Dr Anu Sharma

As of the writing of this article, the air warfare dimension of the current West Asian crisis has become a significant arena of escalation. What began as a confrontation between Iran, Israel and the United States has widened into a regional air-and-missile contest involving the Gulf nations like the United Arab Emirates (UAE), Saudi Arabia, Qatar and Bahrain, apart from Lebanon and Jordan. The current crisis is no longer defined simply by aircraft striking targets across borders in neighbouring nations. It has evolved into a layered struggle involving combat aircraft, long-range ballistic missiles, cruise missiles, assault drones, electronic warfare, suppression of enemy air defence systems, and intensive interception campaigns. The side that can preserve its strike complex while exhausting the adversary’s air defences gains the strategic upper hand. There have been several media reports indicating the United States-Israeli campaign is damaging Iran’s launchers, missile infrastructure, air-defence assets, etc. At the same time, Israel and Gulf states have simultaneously been forced to expend large numbers of expensive interceptors to defeat repeated missile and drone barrages.

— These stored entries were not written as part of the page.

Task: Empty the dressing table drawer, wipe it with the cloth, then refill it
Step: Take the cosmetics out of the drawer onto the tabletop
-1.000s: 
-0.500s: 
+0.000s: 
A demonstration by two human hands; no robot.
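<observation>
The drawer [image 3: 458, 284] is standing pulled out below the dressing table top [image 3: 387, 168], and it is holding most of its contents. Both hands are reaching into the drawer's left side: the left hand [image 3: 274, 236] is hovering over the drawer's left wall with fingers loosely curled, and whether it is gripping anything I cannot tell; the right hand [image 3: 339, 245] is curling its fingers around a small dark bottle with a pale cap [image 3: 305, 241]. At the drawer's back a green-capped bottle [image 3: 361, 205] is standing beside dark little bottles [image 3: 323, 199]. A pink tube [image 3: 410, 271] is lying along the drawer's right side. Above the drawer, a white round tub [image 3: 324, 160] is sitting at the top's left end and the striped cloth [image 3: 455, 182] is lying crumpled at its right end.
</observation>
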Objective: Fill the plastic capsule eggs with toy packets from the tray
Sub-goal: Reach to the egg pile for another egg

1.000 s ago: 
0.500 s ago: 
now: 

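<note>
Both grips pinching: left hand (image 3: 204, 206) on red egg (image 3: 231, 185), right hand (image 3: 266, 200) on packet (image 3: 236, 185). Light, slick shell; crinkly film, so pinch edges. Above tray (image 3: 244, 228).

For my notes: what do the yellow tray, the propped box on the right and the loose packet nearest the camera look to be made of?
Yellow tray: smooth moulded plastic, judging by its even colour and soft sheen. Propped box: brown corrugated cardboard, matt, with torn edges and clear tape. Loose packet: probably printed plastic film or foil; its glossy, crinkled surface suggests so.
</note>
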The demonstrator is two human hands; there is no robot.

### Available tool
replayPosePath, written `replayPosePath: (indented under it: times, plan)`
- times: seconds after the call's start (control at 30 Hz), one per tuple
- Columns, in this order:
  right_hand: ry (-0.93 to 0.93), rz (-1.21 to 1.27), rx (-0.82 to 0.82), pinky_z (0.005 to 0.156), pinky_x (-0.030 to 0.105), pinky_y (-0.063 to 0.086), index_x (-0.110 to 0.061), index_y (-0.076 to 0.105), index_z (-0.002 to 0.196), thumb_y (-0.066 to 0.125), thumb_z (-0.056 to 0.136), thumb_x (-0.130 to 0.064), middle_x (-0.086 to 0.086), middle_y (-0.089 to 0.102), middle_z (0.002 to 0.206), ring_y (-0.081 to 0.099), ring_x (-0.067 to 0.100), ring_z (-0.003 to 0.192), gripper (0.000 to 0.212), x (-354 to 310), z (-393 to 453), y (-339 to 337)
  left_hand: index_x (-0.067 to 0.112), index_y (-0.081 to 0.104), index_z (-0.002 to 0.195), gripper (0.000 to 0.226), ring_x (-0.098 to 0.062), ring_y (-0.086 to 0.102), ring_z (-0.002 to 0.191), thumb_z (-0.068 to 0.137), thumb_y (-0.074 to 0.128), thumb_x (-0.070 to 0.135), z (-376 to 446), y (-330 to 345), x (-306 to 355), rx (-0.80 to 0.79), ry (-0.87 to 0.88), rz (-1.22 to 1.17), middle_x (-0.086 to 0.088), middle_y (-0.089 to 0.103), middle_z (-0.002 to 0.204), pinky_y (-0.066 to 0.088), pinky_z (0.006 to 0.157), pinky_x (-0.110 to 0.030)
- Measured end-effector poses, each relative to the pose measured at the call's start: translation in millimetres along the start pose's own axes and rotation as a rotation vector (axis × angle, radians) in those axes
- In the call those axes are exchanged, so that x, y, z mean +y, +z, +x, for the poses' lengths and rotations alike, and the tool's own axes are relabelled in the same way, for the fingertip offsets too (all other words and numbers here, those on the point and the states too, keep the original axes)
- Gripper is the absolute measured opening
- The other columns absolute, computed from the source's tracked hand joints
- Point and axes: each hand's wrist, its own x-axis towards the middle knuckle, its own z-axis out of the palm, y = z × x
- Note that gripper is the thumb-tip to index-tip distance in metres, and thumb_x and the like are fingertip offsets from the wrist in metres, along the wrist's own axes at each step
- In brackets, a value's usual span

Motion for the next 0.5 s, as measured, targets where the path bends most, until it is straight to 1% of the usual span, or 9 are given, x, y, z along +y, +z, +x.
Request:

One important aspect of this conflict is that it has confirmed a broader transformation in air warfare across West Asia. Air superiority no longer rests on manned aircraft alone; instead, it now relies on the combined architecture of intelligence, surveillance, early warning, cyber-electronic disruption, precision strike, and missile defence systems. Iran has relied heavily on saturation tactics, especially with Shahed drones and ballistic missiles, because they can be a substantial threat to the adversaries without needing a traditional modern air force. In terms of Gulf responses, it demonstrates that cheap drones can impose severe economic strain on defenders like the Gulf nations, who are often forced to respond with far more expensive systems. In other words, the current conflict has become a test not only of battlefield performance but also of defence economics, examining how long states can sustain these kinds of low-cost threats.

Israel’s air campaign illustrates the offensive side of this equation. Israeli operations have combined deep-strike aviation, long-range precision strikes, targeted killings, and persistent attacks on command nodes and launch infrastructure. Israeli strikes have continued not only against Iran-linked targets but also across Lebanon, which faced the heaviest Israeli attacks since that front reignited, striking more than 100 Hezbollah-related sites in Beirut, the Bekaa Valley, and southern Lebanon. Israel also announced the killing of Hezbollah leader Naim Qassem in an airstrike on Beirut, underscoring how Israeli military doctrine integrates strategic assassination of senior military officials or leaders with conventional airpower to break adversary command cohesion. In a way, it also indicates that Israel’s concept of air warfare is not restricted to battlefield interdiction but also seeks to dismantle the adversary’s leadership system, degrade logistical depth, and deter sustained rocket and missile warfare by making the cost of command survival extremely high.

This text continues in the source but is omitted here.